Mapping Whitebark Pine using Citizen Science Data

A proof-of-concept for using iNaturalist data and herbarium records to map whitebark pine.


Citizen-science data and herbarium records are important sources of information for biodiversity science and conservation. As a proof-of-concept, I conducted a pilot study using iNaturalist data and herbarium records to map whitebark pine (Pinus albicaulis) outside the published range across Canada and the United States. This pilot study is part of The Whitebark Pine Project.


To begin I downloaded all whitebark pine observations from the Global Biodiversity Information Facility (GBIF 2023) using the Darwin Core Archive option and imported the data into a PostgreSQL database. The GBIF dataset contained a total of 7,652 records, including 6,034 herbarium records and 1,618 research grade observations from iNaturalist. Next, I performed quality control (QC) review of the GBIF data and included in the analysis only the records that met the following criteria: coordinateuncertaintyinmeters <=250 AND decimallatitude IS NOT NULL AND decimallongitude IS NOT NULL AND decimallongitude < 0 AND year IS NOT NULL AND year >=2003 AND informationwithheld IS NULL. I then filtered the observations that met the above criteria and included only those records with a decimallatitude and decimallongitude precision of greater than or equal to three. Lastly, I reviewed the filtered records in a Geographic Information System (GIS) and excluded observations with locations well outside the known range of whitebark pine. In all cases these records were located in the extreme desert southwest, mid-west, and eastern U.S. or Europe, and most likely represent locations associated with the institutions at which the associated herbarium specimens are stored. A total of 1,486 observations passed the QC review which consisted of 1,436 research grade iNaturalist records and 50 herbarium records.

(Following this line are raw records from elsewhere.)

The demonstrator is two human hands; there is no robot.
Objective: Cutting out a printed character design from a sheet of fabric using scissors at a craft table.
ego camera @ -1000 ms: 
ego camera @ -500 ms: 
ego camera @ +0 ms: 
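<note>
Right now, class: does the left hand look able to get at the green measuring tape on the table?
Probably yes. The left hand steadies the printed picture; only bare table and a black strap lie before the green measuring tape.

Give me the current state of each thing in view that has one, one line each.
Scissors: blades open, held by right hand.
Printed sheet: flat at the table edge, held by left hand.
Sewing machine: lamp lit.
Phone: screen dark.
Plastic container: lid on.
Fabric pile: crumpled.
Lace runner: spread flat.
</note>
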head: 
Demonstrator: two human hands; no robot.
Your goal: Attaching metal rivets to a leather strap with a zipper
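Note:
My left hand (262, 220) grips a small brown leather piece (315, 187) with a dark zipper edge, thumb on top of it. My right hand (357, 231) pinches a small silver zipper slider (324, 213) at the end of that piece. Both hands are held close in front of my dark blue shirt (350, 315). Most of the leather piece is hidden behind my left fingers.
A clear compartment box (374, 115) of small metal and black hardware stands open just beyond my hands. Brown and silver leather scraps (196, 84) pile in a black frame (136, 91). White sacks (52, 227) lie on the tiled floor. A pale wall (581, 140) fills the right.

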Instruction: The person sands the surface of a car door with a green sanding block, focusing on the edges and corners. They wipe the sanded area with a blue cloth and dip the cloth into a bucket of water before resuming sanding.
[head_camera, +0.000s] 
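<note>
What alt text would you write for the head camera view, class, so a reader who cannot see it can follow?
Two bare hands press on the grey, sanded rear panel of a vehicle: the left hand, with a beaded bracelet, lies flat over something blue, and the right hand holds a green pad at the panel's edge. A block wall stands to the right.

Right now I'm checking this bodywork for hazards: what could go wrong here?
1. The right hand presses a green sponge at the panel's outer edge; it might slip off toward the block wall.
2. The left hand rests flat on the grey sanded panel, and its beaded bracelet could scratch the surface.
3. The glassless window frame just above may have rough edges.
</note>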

Figure 1. 2014 Whitebark Pine Range Map for U.S. and Canadian distributions by Smith and Collingwood (2014).

Following the QC review I wrote a database view (i.e., a saved query) that included a point geometry column created using the postgis extension and the decimallatitude and decimallongitude columns, and set the spatial reference index (SRID) to 4326 (WGS84). I then displayed the whitebark pine observation points in ESRI ArcPro 2.9. I overlaid the points on the 2014 whitebark pine range map for U.S. and Canadian distributions by Smith and Collingwood (2014) to assess the degree of overlap and identify observations that occurred outside the 2014 mapped range (Figure 1). I performed a spatial join between the 2014 range map and observation points and assigned each point in the database a category, either inside or outside the 2014 range map.

I calculated the shortest distance from each point the edge of the 2014 range map and assigned each point in the database this distance attribute. Lastly, for the observations outside the 2014 range I applied 2 km and 4 km buffers to each point, calculated the area of each resulting buffer, and then calculated the total area of all buffers to determine a rough order-of-magnitude (ROM) estimate of the amount of additional whitebark pine range added by the iNaturalist and herbarium observations.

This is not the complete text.